Entering the parks involved driving up steep grades. The boundaries of Sequoia National Park sit around 3,000 feet up, but the main road climbs quickly to 7,000 feet. It is slow going, but driving the main road from Three Rivers, one is treated to gorgeous views of the Moro Rock around each curve.
Moro Rock is one of the most visible features in the southern portion of the park.
Reaching the upper elevations, hikers will rejoice at the countless miles of trails. One of my favorites is Buena Vista Peak, just inside Kings Canyon, a quick two mile round trip for a great view of the canyon.

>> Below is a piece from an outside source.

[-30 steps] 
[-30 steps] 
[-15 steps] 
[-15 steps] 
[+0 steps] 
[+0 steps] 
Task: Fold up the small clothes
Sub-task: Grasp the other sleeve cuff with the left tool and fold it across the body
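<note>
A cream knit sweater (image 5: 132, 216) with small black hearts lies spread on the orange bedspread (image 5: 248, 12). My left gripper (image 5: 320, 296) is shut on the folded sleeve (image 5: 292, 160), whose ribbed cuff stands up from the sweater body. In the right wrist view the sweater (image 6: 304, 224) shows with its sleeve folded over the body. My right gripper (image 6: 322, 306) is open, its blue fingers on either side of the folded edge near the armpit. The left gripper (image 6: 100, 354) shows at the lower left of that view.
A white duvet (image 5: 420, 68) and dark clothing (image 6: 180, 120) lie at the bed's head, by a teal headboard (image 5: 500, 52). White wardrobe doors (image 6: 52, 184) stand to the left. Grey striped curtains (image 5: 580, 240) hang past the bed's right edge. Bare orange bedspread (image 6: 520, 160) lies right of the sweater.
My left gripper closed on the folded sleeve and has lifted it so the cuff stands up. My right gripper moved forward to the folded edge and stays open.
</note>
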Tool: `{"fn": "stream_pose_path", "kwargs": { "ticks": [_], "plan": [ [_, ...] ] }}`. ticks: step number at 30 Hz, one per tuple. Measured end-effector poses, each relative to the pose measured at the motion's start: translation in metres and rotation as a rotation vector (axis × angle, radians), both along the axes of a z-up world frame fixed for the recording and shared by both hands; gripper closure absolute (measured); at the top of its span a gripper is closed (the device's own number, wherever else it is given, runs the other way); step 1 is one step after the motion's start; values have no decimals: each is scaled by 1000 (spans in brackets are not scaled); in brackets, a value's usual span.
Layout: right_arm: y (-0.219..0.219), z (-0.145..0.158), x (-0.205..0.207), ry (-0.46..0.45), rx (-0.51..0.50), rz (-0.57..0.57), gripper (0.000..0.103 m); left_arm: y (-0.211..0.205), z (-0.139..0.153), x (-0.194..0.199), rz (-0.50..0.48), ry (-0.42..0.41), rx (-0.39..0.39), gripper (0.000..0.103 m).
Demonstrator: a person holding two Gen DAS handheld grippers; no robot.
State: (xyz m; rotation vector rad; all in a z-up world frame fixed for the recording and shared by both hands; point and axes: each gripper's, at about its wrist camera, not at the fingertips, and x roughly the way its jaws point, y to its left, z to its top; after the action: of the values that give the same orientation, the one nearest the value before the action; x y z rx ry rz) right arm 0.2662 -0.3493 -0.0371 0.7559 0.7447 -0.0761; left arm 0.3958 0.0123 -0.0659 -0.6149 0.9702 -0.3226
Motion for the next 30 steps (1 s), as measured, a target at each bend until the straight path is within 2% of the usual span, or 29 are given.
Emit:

The vista up here is indeed good!
However, people make this journey for one thing: the trees. Giant Sequoias are the largest single trunk trees in the world. They can grow up to 320 feet tall (after roughly 300 feet, their water circulation systems are too weak to maintain new upwards growth and new growth is solely gained by girth), can live thousands of years, and can reach forty feet in diameter at the trunk!
Fully mature giant sequoias are called monarch trees, typically at the point where upwards growth has stopped. The largest cluster of monarch giant sequoias lies in the Giant Tree Grove Of Sequoia National Park. There is a visitors center there, as well as a museum, and hundreds of the wondrous trees. The Sentinel tree stands just outside the museum, and ranger talks happen in its shadow regularly. It is important to note that, while it is huge, this is not nearly the largest around.
The Sentinel tree, with people in it for scale.
When these trees were first discovered by Americans migrating west (they had been known to the native populations for centuries), one was cut down and sent to the World Fair in pieces. Nobody could believe there were such large trees, and it was called a “California hoax.” However, loggers, intrigued by the size of the trees, moved in and began to cut them down. The mass of the trees was so great that they would shatter upon hitting the ground, so smaller trees were cut down to break their fall. The trees were logged heavily, and the thought of losing such a treasure was one of the impetuses behind the creation of the National Parks system. Sequoia National Park was dedicated in 1890.
The trees have still had hard times, both due to too little protection, and also to too much. An example can be found exploring the giant trees loop, a 3/4 mile paved walkway close to the museum.
The giant trees loop circles this meadow.
In the early days of the park, this was the location of the main lodge (and for nearly 100 years after). Buildings were built in and among the trees, and a restaurant was even located between the four trees in the above photo. Damage to the giant sequoias was extensive due to this. Their water supplies were diverted to make pathways accessible, branches were cut off for safety of structures, and saplings were cleared. That damage has only recently begun to be undone.
On the flip side, conservation itself actually hurt the sequoias. Giant sequoias need fire to reproduce, as it opens their cones and seeds. They themselves are adept at surviving flames, as the tannins in their bark is naturally fire resistant. (You will notice many of the monarchs have huge fire scars.) Rangers didn’t want fire in the park, but as a result lost a generation of new growth. Today, each section of the groves is fired in a controlled blaze every decade or so.
You can see fire damage on this monarch sequoia.
The highlight of the Giant Trees Grove is the General Sherman tree, the world’s largest single trunk tree by mass (more than 12% larger than the next largest, also a giant sequoia, the General Grant). Photos cannot do it justice, but I will try.
The people are so tiny underneath the tree.
General Sherman is not the tallest giant sequoia (it stands about 280 feet tall), nor the one with the biggest trunk (General Grant holds that title), but its trunk contains more mass than any other in the world, and the wood it adds each year in girth would create a large tree in most other forests.
The General Grant Grove in Kings Canyon National Park also contains a number of monarchs in close proximity, focusing on the namesake, the world’s second largest tree.
The General Grant tree
These trees are fairly easy to see. The parks lie only a few hours’ drive north from Los Angeles or southeast from the Bay Area, and many of the monarchs can be seen from the car, or via a short walk on a paved trail. Some remnants of the trees can even be climbed on or walked through!
This is named Giant Stump for some strange reason.
Other wildlife is also abundant. Deer, squirrels, birds, bears, and more can be found inside the park boundaries. But it is the enormous giant sequoia trees that tourists and nature lovers journey to see. Hug one! You’ll feel the majesty!